The nsp1 segment of SARS-CoV-2 was subcloned into a 6× His-SMT3 fusion T7 expression vector (pE-SUMO; Life Sensors) using primers to amplify residues 10 to 127 of ORF1a. Expression plasmids were transformed into DE3 Star BL21 Escherichia coli cells and grown in LB medium containing 200 μg/ml of kanamycin. The nsp1 cultures were induced at an optical density at 600 nm (OD600) of 0.7 with 1 mM isopropyl β-d-1-thiogalactopyranoside for 48 h at 18°C. Cells were lysed via sonication in buffer containing 20 mM HEPES, 500 mM NaCl, 5 mM imidazole, 5 mM dithiothreitol (DTT), and 1.3 mg/ml lysozyme at pH 7.8. Clarified lysates were loaded onto a His tag purification column (Roche), and the protein was eluted in a buffer containing 20 mM HEPES, 500 mM NaCl, 250 mM imidazole, and 2.5 mM DTT at pH 8. The 6× His-SMT3 tag was removed from the N terminus with recombinant SUMO protease. The cleaved sample was then reloaded onto the His tag purification column to separate the 6× His-SMT3 tag from nsp1. Buffer exchange was performed with size exclusion chromatography using a Hi-Prep 26/60 Sephacryl S-100 HR (GE). The final buffer is composed of 20 mM NaPO4, 200 mM NaCl, 1 mM EDTA, 50 mM arginine, 50 mM glutamic acid, and 0.02% sodium azide at pH 6.8.

Crystallization, data collection, structure determination, and refinement.
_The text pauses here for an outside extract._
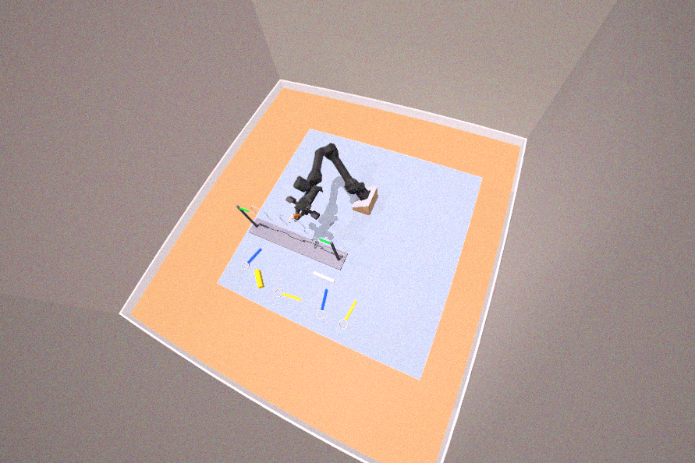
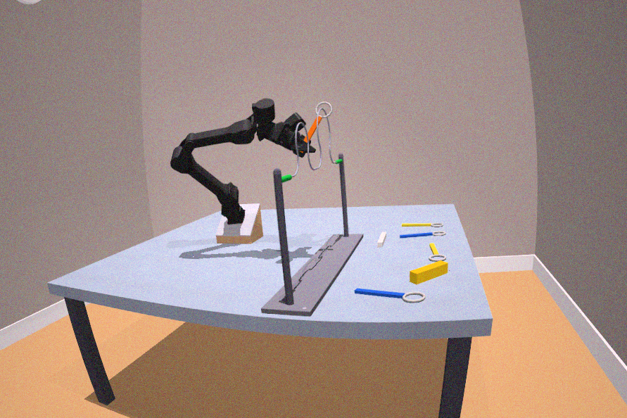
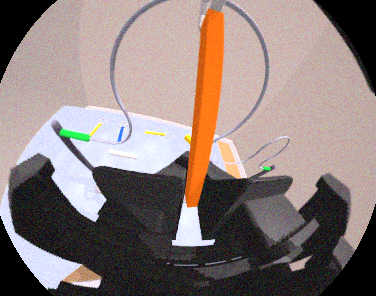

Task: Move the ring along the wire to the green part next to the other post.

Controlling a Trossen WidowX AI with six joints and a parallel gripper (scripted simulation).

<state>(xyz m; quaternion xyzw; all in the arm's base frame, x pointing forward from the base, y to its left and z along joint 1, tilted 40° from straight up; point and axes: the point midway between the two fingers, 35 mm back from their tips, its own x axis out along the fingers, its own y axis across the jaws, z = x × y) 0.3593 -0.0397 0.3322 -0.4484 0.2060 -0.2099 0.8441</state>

Purified SARS-CoV-2 nsp1 was concentrated to 7 mg/ml and screened for crystallization conditions against commercially available kits using a Mosquito liquid handling robot (SPT Labtech). Diffraction quality crystals were obtained under conditions from multiple kits. An initial X-ray diffraction data set was collected with the Pilatus 200K detector (Dectris) atop a MicroMax-007 HF rotating anode X-ray generator (Rigaku) from a crystal grown in 0.1 M morpholineethanesulfonic acid (MES) monohydrate (pH 6.5) and 12% (wt/vol) polyethylene glycol 20000 and cryoprotected with a supplement of 20% glycerol. Raw intensity data were processed with the HKL3000 package (50). Initial phases were solved by molecular replacement with Phaser (51) using the core structure of PDB ID 2HSX. The structure was initially traced and refined with the Autobuild routine in PHENIX (52), followed by manual editing in Coot (53) and refinement with phenix.refine. This nearly complete model was used as the model for molecular replacement with a final high-resolution data set collected from a crystal grown in 0.2 M sodium acetate trihydrate, 0.1 M sodium cacodylate trihydrate (pH 6.5), and 30% (wt/vol) polyethylene glycol 8000 and cryoprotected with a supplement of 20% glycerol. The model was further traced manually and refined with phenix.refine. Data collection and refinement statistics are displayed in Table 1. All ribbon and surface illustrations of protein structures were prepared with PyMOL (Schrödinger) (54). Alignment statistics were determined with structure alignment tools from the RCSB (55).

Data availability.

Structure factors and final refined coordinates have been deposited in the PDB with accession code 7K7P.